# What is being asked
Go over the lines below, and when one contains the word "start", copy it.

· · · · ·

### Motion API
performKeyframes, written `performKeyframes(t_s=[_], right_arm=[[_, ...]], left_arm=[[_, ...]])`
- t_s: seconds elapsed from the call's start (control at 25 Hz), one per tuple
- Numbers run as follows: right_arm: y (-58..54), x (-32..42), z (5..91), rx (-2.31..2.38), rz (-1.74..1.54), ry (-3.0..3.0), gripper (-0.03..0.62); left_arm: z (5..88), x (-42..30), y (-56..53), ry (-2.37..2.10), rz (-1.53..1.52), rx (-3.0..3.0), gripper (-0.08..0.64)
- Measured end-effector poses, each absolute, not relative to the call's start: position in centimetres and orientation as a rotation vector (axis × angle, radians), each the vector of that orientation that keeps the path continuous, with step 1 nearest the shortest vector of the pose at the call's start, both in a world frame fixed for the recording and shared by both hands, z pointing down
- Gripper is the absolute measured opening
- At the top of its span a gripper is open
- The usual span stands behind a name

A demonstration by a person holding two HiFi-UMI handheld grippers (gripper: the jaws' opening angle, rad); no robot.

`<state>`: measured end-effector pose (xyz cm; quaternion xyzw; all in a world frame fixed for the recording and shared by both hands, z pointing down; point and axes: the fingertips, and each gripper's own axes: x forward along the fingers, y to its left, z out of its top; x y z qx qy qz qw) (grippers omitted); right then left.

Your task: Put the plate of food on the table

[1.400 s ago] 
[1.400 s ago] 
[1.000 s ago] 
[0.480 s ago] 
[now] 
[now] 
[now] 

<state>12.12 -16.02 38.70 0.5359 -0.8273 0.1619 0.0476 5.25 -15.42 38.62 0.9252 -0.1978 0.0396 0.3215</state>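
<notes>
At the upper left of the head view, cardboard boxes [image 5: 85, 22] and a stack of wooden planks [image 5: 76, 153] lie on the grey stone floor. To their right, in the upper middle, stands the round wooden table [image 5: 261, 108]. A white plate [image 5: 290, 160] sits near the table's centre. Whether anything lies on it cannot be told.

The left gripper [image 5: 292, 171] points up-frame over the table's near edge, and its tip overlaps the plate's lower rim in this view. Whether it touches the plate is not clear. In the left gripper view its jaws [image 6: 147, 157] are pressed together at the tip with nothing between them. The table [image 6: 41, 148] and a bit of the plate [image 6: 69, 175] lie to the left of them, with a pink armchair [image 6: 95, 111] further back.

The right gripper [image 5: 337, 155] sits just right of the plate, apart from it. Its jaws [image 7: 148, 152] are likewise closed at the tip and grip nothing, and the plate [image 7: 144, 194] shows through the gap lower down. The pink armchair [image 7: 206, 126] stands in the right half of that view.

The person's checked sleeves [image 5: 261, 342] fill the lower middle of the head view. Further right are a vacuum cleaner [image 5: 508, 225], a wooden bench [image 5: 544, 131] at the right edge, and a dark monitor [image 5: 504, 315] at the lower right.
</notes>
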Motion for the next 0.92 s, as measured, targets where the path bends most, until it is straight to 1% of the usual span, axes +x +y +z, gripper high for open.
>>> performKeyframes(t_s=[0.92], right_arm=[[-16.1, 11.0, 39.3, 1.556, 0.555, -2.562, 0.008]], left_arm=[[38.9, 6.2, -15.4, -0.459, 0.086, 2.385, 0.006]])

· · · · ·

# Exercise answer
- t_s: seconds elapsed from the call's start (control at 25 Hz), one per tuple
- Measured end-effector poses, each absolute, not relative to the call's start: position in centimetres and orientation as a rotation vector (axis × angle, radians), each the vector of that orientation that keeps the path continuous, with step 1 nearest the shortest vector of the pose at the call's start, both in a world frame fixed for the recording and shared by both hands, z pointing down

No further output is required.